Cosa c'entra? È proprio qui il punto: c'entra sin dal 7 ottobre. Se c'era bisogno di una prova di quanto Hamas sia un dipendente prezzolato degli ayatollah, ecco che qui essi dimostrano di volere gestire tutta la commedia, dal primo giorno alla caduta del sipario. Naturalmente sulla loro vittoria. Hamas fa i suoi giochi pesanti anche in queste ore: ha detto che i colloqui non gli interessano, eppure lascia uno spiraglio; mette in bilico ma vellica l'ultima grande speranza degli Stati Uniti di portare a casa almeno la liberazione di almeno una parte dei rapiti con la pacificazione della Striscia. Così strano che non importi a Joe Biden che il prezzo è il perpetuarsi della Nukba, il trionfo della rete del male iraniana.

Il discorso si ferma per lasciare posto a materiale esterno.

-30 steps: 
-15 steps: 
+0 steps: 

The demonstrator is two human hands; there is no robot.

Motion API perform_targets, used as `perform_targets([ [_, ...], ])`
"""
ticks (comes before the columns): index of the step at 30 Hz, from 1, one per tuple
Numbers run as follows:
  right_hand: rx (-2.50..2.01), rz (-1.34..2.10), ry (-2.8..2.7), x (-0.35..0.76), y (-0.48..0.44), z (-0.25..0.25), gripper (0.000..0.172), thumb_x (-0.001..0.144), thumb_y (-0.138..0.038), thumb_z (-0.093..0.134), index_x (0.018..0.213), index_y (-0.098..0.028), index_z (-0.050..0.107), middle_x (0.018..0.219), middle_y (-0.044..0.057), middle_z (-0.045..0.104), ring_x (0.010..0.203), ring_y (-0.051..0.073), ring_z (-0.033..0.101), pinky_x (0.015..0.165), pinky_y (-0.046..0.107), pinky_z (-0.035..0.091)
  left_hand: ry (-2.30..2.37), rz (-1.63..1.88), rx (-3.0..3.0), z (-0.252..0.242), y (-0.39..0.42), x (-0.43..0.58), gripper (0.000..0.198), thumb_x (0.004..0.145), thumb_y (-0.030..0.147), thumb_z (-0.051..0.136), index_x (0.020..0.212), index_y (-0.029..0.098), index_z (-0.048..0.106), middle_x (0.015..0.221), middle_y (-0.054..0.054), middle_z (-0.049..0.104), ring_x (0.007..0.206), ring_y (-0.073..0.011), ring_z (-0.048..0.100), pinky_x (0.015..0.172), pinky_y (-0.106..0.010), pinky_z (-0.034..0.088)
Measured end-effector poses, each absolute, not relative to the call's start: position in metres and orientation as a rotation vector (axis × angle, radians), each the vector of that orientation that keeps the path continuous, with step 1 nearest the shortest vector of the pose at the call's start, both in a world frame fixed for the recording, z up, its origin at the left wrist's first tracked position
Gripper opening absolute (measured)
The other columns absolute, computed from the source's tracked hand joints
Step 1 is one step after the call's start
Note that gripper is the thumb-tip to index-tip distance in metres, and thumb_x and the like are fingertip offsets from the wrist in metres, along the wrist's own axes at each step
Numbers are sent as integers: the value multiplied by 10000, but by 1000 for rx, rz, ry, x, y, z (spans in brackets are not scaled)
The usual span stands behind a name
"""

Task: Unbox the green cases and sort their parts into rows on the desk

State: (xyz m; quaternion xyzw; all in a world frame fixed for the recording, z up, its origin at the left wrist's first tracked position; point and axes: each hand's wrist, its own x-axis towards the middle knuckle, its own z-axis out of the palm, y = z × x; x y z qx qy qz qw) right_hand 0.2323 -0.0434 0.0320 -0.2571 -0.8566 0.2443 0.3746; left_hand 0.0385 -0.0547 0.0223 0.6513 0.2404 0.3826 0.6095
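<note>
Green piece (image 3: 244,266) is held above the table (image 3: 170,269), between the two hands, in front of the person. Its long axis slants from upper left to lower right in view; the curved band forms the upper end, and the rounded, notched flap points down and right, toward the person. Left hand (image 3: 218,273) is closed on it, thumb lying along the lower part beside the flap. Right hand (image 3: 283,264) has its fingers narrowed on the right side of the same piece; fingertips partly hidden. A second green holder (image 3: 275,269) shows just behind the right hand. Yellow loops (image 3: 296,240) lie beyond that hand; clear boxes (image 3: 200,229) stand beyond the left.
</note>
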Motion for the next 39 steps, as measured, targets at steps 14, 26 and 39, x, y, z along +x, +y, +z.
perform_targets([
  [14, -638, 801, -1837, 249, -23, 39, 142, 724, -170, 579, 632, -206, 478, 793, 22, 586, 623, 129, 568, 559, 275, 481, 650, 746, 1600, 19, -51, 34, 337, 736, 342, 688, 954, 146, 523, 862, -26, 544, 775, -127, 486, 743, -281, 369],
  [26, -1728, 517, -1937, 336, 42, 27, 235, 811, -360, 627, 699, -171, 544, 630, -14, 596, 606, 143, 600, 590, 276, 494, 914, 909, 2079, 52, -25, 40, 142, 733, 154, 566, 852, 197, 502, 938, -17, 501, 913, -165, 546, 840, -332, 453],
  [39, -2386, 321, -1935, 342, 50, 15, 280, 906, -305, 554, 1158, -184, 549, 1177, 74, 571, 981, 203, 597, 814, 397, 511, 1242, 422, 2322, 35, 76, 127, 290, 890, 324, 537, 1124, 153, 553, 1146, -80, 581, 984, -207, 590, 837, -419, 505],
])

Adesso dunque con le sue improvvise uscite, mentre tutto il mondo aspetta i suoi missili su Israele e le navi da guerra americane muovono verso il fronte di guerra, l'Iran prende tutte le carte in mano, diventa il joker appropriandosi della vicenda dei rapiti. E mostra in che cosa consiste il gioco veramente: cioè fa capire agli Usa che se obbligano Israele a firmare la propria sconfitta, non trascinerà il fronte democratico, Biden e la Kamala Harris in una guerra grande, lunga, che metta in gioco il futuro politico americano. Ma se Hamas vince con il sostegno iraniano, completa un disegno in cui con il 7 ottobre ha ucciso e ferito migliaia di israeliani, creato profughi a centinaia di migliaia, distrutto terra e case.

Ora alla guerra psicologica della minaccia e al continuo invito americano all'appeasement, alla richiesta di non agire in base al principio di autodifesa, di ritorno alla sicurezza dei suoi cittadini, si unisce il salto a pie' pari di Iran nel gioco: dai a Hamas quel che chiede o ti copro di missili.

Mai è stato così evidente che quando Netanyahu afferma il punto indispensabile di una trattativa ragionevole e non disfattista che consenta la disfatta di Hamas difende non solo Israele, ma tutto il mondo dalla minaccia terrorista globale iraniana. Il resto è sconfitta. La proposta dell'Iran è in realtà un'ennesima minaccia di distruzione totale di Israele e oltre.